The aim of this collection is to enrich the extensive bibliography on the precious art of perfumery or the history of essences and perfumes, with studies expanded in an original way to the literary field. It does not limit itself to offering enlightened insights into works and authors – some of whom are very well known, whilst others deserve to be rediscovered in a new light. Above all it offers an innovative and idiosyncratic interpretation of what a study of perfume in literature actually means, with a selection of contributions that explore an intricate, diversified thematic itinerary with both curiosity and eclecticism.
Daniela Ciani Forza is associate professor of Anglo-American Language and Literature at Ca’ Foscari University, Venice. She is a member of the scientific boards for various journals and international studies series; she co-edits the series “Soglie americane,” “Nuove prospettive americane,” “Culture a confront,” “Incontri” and “Le Tre Venezie: Turismo e Letteratura.” She has carried out studies and research on modernist and contemporary poetry, on Puritan rhetoric and on diasporic literature in English in the United States. She is currently a member of the board of directors of the Italian Association of North-American Studies (AISNA). Her most recent publications include: America Periferica. Letteratura Cubano-Americana (2003); Quale America? Soglie e culture di un continente (2007); Sguardi obliqui: migrazioni tra identità americane (2012).
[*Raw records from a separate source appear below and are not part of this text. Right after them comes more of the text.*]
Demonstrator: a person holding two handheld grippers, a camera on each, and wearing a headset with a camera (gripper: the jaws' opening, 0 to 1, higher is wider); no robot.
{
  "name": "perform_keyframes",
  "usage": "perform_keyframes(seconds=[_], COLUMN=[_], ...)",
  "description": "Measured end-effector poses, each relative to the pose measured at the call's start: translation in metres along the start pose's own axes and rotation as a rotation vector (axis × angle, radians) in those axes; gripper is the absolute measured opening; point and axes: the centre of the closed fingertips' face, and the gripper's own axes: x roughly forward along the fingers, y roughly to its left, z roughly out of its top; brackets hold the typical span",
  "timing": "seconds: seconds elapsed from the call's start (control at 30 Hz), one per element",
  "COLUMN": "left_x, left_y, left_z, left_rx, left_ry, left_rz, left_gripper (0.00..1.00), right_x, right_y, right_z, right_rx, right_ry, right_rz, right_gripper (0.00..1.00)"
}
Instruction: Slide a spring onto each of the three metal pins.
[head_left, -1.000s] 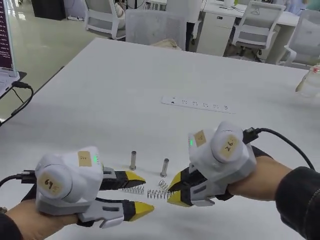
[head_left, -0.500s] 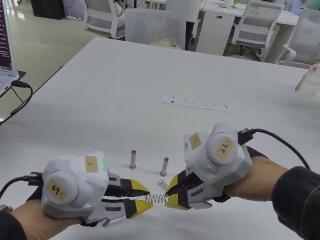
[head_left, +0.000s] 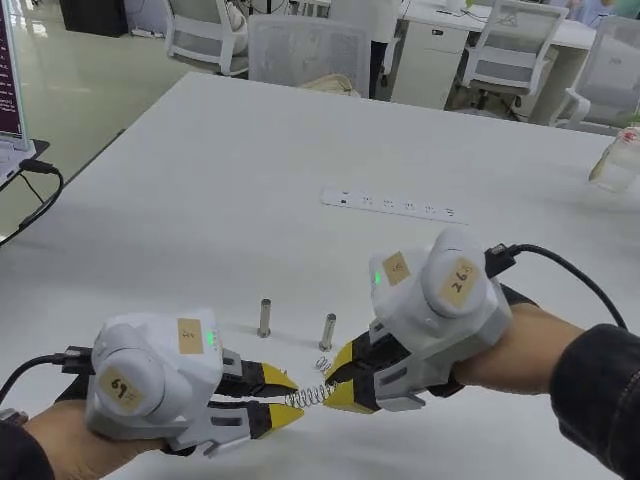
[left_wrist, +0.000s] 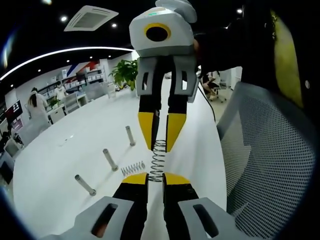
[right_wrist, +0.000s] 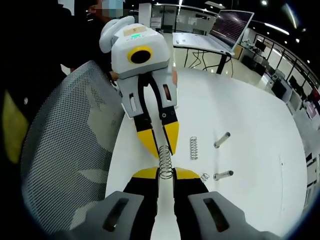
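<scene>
A thin wire spring (head_left: 308, 394) hangs level just above the white table (head_left: 230, 190), one end in each gripper. My left gripper (head_left: 283, 397) is shut on its left end and my right gripper (head_left: 335, 383) on its right end. In the left gripper view the spring (left_wrist: 157, 161) runs from my own jaws up to the right gripper (left_wrist: 160, 143). Three short metal pins (left_wrist: 130, 135) (left_wrist: 110, 159) (left_wrist: 85, 185) stand there, with a second spring (left_wrist: 132, 168) lying beside them. Two pins (head_left: 265, 318) (head_left: 327, 332) stand just beyond the grippers. A small spring (right_wrist: 204, 176) lies by a pin (right_wrist: 223, 175).
A white power strip (head_left: 395, 208) lies mid-table beyond the pins. A clear bottle (head_left: 615, 165) sits at the right edge. Office chairs (head_left: 305, 50) line the far side. A black cable (head_left: 40, 190) trails off the left. A mesh chair (left_wrist: 265, 150) is close behind the grippers.
My left gripper was open a second ago; it has moved right and shut on the spring's free end. The spring now spans both grippers, off the table.
</scene>
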Motion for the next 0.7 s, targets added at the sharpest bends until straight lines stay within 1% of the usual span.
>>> perform_keyframes(seconds=[0.33, 0.5, 0.7], left_x=[0.001, 0.003, 0.005], left_y=[0.000, -0.001, -0.003], left_z=[0.001, 0.002, 0.002], left_rx=[0.013, 0.015, 0.019], left_ry=[-0.004, -0.005, -0.004], left_rz=[0.000, -0.007, -0.018], left_gripper=[0.03, 0.03, 0.03], right_x=[-0.003, -0.003, -0.003], right_y=[0.000, 0.000, 0.001], right_z=[0.012, 0.016, 0.017], right_rx=[-0.020, -0.029, -0.038], right_ry=[-0.015, 0.004, 0.029], right_rz=[-0.005, 0.002, 0.011], right_gripper=[0.07, 0.07, 0.07])
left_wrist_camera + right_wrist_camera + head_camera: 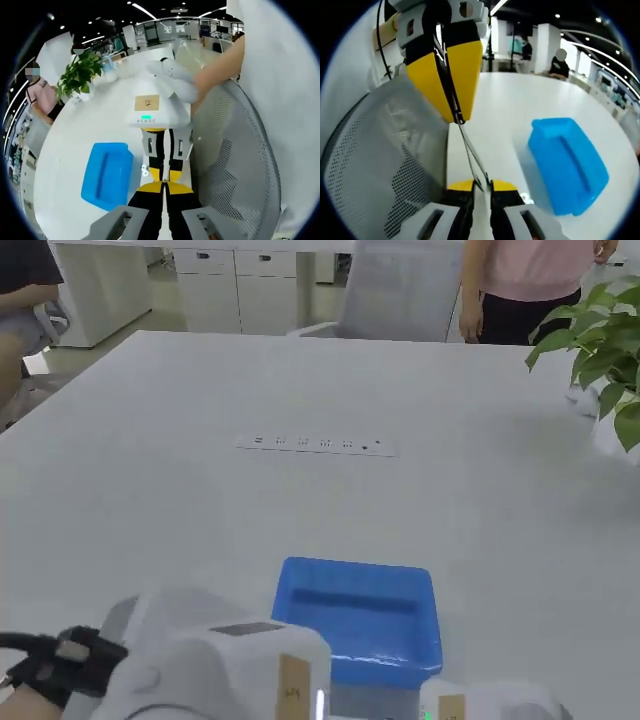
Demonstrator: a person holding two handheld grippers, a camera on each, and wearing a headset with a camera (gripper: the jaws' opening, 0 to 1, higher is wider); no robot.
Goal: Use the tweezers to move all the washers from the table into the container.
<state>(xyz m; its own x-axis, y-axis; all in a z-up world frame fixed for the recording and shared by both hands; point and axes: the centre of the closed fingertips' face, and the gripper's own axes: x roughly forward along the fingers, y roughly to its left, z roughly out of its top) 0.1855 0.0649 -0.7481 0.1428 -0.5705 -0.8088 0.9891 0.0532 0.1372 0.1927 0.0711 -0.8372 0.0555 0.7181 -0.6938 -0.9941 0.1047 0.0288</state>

Simone Francescato is associate professor of Anglo-American Language and Literature at Ca’ Foscari University, Venice. His areas of study are American literature in the nineteenth and early twentieth century (Realism, Naturalism, Aestheticism, the Decadent Movement, and their European models). His publications include the essay “Il decadentismo americano” (2009), the monograph Collecting and Appreciating: Henry James and the Transformation of Aesthetics in the Age of Consumption (2010) and the critical edition of the novel Rosalba: The Story of Her Development by Grant Allen (2012). He is currently co-editing with Rosella Mamoli Zorzi volume XVII of The Cambridge Edition of the Complete Fiction of Henry James (The Aspern Papers and Other Tales).